Bond blinked with his good eye. "Well, shit."
***
Bond recovered spectacularly considering the circumstances, again, in spite of the Doctors' dire predictions and concerns ("he's 65 years old", "he has overly abused his body", "his liver is strained", "his heart won't be able to handle the stress"). Q had given them his trademarked unimpressed look with matching derisive snort and gone back to work. The world didn't stop just because one agent (his agent) was down for the count. And anyways, Bond proved them wrong, it's what he does.
James was finally released from medical on a Thursday, and Q took him home and did his best not to hover. He was handed a small box of medication and matching instructions and Q had the ridiculous thought that he had once handed a similar box to Bond, with a gun and a radio in it, a sort of first aid.
"You killed the plants again," Bond commented after he stepped into their apartment, carefully avoiding mirrors and even more carefully trying not to show it. The apartment was aired and cleaned (thanks to Moneypenny who thought of arranging these things even when it wasn't her job to do so), but the two pitiful plants on the windowsill in the living-room had dried up and stood now like a mockery of still-live.

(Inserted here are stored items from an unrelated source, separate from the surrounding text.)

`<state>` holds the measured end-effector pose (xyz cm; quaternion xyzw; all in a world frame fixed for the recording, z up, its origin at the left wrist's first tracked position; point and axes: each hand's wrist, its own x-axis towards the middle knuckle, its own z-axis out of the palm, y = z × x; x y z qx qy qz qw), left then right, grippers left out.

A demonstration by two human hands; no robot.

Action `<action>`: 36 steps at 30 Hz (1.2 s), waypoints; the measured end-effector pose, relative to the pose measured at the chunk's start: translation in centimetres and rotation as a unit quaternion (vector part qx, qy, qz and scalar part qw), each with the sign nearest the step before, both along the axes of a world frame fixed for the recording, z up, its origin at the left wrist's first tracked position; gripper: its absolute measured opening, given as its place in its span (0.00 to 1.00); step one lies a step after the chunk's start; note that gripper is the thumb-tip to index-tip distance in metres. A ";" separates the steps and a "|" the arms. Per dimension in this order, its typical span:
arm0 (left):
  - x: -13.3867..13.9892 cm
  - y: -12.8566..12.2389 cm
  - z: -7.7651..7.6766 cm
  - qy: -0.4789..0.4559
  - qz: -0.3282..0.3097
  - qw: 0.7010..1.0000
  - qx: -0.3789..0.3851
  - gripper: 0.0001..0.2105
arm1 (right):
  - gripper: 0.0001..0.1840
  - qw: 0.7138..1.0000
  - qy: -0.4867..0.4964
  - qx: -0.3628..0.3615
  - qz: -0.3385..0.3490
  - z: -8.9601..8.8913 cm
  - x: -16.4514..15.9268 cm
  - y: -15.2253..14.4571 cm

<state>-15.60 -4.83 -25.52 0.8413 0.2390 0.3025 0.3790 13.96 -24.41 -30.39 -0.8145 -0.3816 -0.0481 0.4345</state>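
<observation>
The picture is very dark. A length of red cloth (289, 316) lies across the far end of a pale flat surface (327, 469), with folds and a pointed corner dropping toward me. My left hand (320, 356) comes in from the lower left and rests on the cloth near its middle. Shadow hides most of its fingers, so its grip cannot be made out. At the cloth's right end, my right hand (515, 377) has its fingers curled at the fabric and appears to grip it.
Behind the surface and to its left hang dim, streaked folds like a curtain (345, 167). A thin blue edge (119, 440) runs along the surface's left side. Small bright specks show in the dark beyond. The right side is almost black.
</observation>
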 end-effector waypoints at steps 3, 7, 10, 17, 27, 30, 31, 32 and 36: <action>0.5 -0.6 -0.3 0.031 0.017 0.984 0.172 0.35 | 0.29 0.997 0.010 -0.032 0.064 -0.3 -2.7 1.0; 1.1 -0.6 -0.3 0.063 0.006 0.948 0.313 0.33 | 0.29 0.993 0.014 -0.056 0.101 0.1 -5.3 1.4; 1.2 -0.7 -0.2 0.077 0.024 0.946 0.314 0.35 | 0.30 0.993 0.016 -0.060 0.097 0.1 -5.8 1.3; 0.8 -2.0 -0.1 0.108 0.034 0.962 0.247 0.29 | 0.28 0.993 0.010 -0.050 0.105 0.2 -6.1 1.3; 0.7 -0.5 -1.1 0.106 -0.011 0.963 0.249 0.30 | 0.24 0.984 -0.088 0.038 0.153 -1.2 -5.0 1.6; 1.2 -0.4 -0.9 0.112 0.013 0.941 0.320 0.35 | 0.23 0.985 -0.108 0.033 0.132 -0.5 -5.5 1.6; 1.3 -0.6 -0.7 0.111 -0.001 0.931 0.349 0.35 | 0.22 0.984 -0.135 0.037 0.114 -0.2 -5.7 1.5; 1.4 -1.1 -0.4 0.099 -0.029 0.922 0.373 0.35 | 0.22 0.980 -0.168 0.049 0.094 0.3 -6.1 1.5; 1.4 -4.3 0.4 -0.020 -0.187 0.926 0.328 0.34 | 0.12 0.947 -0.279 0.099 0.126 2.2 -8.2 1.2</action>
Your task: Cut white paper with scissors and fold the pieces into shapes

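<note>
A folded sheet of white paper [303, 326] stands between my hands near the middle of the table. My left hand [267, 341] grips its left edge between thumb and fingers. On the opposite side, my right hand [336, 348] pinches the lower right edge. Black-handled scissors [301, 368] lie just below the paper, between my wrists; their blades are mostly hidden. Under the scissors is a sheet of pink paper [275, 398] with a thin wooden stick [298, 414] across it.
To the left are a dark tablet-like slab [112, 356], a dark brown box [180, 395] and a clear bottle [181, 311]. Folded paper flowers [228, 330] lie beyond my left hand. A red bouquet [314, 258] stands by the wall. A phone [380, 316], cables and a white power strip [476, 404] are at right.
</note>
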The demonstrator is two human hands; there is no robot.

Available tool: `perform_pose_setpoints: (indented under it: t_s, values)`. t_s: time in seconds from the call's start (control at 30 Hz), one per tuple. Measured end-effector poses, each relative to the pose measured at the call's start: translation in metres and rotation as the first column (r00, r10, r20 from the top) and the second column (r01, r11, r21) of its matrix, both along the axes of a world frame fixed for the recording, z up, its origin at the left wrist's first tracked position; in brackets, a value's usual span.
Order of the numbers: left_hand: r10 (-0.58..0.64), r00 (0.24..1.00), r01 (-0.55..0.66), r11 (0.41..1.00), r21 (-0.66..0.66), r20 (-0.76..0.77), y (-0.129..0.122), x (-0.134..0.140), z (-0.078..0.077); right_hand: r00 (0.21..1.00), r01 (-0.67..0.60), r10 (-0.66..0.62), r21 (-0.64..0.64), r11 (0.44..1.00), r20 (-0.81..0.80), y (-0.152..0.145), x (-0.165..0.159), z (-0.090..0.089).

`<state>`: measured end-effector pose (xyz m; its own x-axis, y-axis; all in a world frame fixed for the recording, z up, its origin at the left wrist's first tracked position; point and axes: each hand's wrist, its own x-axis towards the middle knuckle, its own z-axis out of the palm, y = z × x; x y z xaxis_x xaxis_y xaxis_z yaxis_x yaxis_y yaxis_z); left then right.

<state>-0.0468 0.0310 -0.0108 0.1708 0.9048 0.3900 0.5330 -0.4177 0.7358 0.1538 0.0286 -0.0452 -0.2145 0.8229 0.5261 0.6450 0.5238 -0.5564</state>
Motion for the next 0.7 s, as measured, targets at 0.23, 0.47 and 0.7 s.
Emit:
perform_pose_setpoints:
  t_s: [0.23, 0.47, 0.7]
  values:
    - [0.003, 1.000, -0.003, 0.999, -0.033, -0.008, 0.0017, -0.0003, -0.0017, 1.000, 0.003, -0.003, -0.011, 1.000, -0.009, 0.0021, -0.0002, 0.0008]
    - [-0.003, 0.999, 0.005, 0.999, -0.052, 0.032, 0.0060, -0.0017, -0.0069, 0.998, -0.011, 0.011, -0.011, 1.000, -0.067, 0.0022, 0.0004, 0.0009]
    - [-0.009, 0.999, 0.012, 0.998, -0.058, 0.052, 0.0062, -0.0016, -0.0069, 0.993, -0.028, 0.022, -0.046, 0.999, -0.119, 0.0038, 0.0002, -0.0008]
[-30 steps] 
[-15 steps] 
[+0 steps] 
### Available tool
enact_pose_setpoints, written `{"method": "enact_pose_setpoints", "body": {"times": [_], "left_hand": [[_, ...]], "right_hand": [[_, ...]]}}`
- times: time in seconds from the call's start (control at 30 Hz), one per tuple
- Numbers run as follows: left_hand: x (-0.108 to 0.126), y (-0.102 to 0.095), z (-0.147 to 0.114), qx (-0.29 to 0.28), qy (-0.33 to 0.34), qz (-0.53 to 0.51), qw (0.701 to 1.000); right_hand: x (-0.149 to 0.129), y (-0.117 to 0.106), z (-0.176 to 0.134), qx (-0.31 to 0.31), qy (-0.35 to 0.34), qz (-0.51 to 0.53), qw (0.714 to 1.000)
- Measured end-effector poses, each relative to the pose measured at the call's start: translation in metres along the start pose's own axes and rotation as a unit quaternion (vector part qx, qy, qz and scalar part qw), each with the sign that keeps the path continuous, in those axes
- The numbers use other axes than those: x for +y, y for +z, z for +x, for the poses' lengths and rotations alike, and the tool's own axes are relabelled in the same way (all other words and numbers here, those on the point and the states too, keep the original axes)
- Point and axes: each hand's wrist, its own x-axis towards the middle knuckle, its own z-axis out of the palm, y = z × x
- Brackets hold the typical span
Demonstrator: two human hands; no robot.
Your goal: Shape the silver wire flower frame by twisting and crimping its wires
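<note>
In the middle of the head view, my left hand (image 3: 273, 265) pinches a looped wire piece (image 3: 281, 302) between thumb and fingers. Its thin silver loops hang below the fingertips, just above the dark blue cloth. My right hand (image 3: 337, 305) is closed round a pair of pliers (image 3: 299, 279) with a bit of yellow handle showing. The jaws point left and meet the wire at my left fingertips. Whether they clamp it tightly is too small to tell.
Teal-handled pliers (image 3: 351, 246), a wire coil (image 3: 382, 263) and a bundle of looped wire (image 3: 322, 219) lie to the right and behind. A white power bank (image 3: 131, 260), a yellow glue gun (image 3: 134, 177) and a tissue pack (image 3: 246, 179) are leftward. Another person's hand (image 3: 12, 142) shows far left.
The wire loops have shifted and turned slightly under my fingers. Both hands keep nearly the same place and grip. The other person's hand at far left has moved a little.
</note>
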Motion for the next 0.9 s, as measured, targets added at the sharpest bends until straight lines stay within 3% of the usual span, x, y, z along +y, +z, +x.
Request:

"It was an eventuality," Q responded and followed Bond into the bedroom where he was stripping carefully, methodically. Q watched from a side, watched muscles bunch and relax as they shifted under the skin. Watched as Bond measured every movement, as if counting the exact amount of energy he expended. Watched until he had to clench his fists to fight the urge to do something completely ridiculous. Bond turned and held out a hand.
"Come to bed," he said and Q unclenched a hand slowly, and took his outstretched one. When James tumbled them onto the mattress, it was Q's turn to be careful and even more careful to keep it to himself. Later when James slept, Q pressed his face into the pillow and breathed in the sob that was clawing up his throat. He hadn't let it out while Bond had been cheating death, he had absolutely no reason to let it out now that he was back in their bed where he belonged.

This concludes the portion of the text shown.